The subcellular fractionation of yeast cells and the in vitro transport assays were performed essentially as described (28, 30). Therefore, cultured cells were harvested by centrifugation (5 min at 1,500 x g) and washed twice with ice-cold 10 mM NaN₃. The weight of wet cells was measured, and cells were resuspended in zymolyase buffer (3 ml/g of cells; 50 mM potassium phosphate, pH 7.5; 1.4 M sorbitol; 10 mM NaN₃ and 0.3% -mercaptoethanol) containing 0.6 mg/ml of zymolyase-100T. The suspension was incubated for 20 min at 30 °C. Spheroplasts were collected by centrifugation (5 min at 1,000 x g) and resuspended in lysis buffer (4 ml/g of cells; 10 mM Hepes-Tris, pH 7.4; 0.8 M sorbitol; 1 mM EDTA) containing complete EDTA-free protease inhibitor mixture (Roche Applied Science).

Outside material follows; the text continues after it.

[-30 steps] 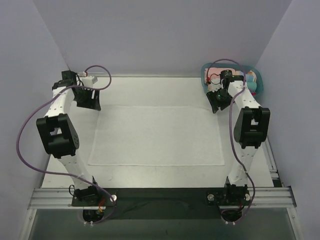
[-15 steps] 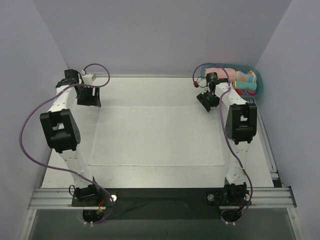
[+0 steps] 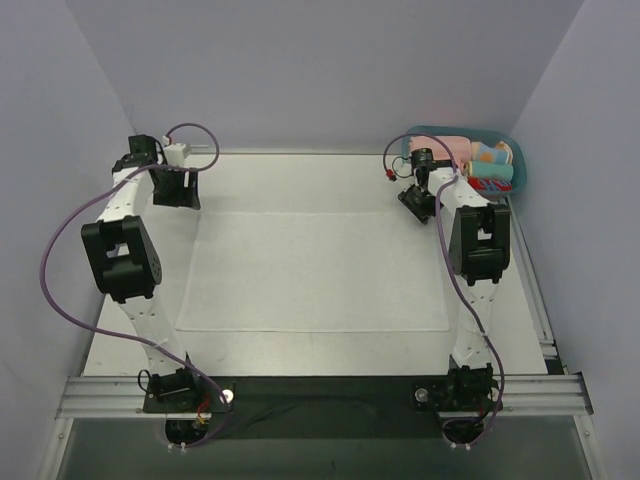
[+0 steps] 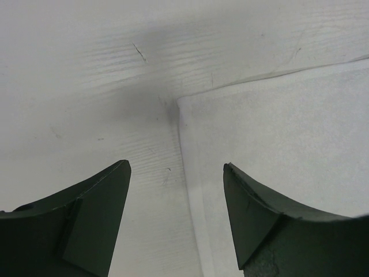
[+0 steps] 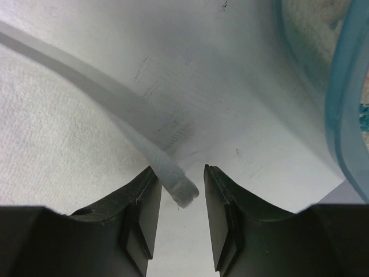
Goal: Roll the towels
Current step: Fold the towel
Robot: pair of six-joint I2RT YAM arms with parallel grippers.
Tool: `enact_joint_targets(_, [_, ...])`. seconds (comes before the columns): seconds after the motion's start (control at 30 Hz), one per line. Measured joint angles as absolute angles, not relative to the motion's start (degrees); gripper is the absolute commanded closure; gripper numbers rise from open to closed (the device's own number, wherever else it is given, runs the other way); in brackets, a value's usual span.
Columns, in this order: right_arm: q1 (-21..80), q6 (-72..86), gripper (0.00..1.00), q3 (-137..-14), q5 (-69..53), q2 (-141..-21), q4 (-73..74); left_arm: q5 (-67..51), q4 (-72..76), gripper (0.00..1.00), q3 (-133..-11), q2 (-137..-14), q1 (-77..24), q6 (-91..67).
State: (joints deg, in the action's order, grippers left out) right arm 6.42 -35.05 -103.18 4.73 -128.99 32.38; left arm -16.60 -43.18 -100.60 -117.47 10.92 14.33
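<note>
looking at the towel first: spread flat and white across the middle of the table, no roll started anywhere. got its far right corner curled up off the surface and sitting between the fingers of the right gripper, jaws set close with a sliver of gap on either side, so not pinching it as far as can be seen. got the left gripper hanging wide open over the far left corner, one finger above cloth, the other above bare table, holding nothing. also worth noting the blue basket just beside the right gripper. guessing at the risks: could catch only the very tip on the right and lose it on the first tug; could shove the left corner into a bunch if coming down off-centre; would probably end up with a skewed, cone-shaped roll if starting one side before the other; might also clip the basket rim when swinging out.
</note>
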Motion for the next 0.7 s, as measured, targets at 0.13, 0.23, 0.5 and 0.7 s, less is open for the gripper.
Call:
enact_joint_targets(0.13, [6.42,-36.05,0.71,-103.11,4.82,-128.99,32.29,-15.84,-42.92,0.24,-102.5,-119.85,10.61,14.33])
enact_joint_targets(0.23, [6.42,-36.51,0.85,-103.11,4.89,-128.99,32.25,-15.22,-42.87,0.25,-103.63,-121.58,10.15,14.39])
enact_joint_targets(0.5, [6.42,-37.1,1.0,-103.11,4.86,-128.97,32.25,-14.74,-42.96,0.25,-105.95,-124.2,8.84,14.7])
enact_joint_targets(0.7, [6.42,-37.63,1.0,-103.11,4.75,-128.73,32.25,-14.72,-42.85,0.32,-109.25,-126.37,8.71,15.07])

After homogenization with 10 strokes in a Dounce homogenizer, the lysate was centrifuged (5 min, 1,500 x g) to remove unlysed cells and debris. Endoplasmic reticulum- and Golgi-rich fractions were then obtained by centrifugation at 10,000 x g for 10 min (endoplasmic reticulum) and 100,000 x g for 1 h (Golgi). The 100,000 x g pellet was carefully resuspended in lysis buffer (0.8 ml/g of cells), and aliquots of 100 µl were snap-frozen and kept at -80 °C. Protein concentrations were determined using the BCA^TM kit (Pierce).

For transport assay reactions, equal volumes (50 µl of each) of 2 mM radioactive nucleotide sugar (2,000-4,000 dpm/pmol) in assay buffer (10 mM Tris-HCl, pH 7.0; 0.8 M sorbitol; 2 mM MgCl₂) and vesicle preparation (equivalent to 75-100 µg of protein) were incubated for 30 s at 30 °C. Reactions were stopped by dilution with 1 ml of assay buffer containing 1 µM respective cold nucleotide sugar. The separation of vesicles and nucleotide sugars was achieved by filtration trough nitrocellulose filter (MF^TM membrane filters Millipore, Bedford, MA). Filters were washed three times with 2 ml of ice-cold assay buffer containing the corresponding cold nucleotide sugar at a concentration of 1 µM, and radioactivity associated with the vesicular fraction was measured by liquid scintillation in a LS 5000CE counter (Beckman Coulter). Golgi vesicles from yeast cells transformed with an empty vector were used to measure endogenous transport. The endogenous transport of UDP-Glc was used to control the quality of vesicles. Transport values for each construct were calculated as mean from two independent experiments using independently prepared membrane fractions. In each experiment, nucleotide sugars were assayed in duplicate with the same vesicle preparation.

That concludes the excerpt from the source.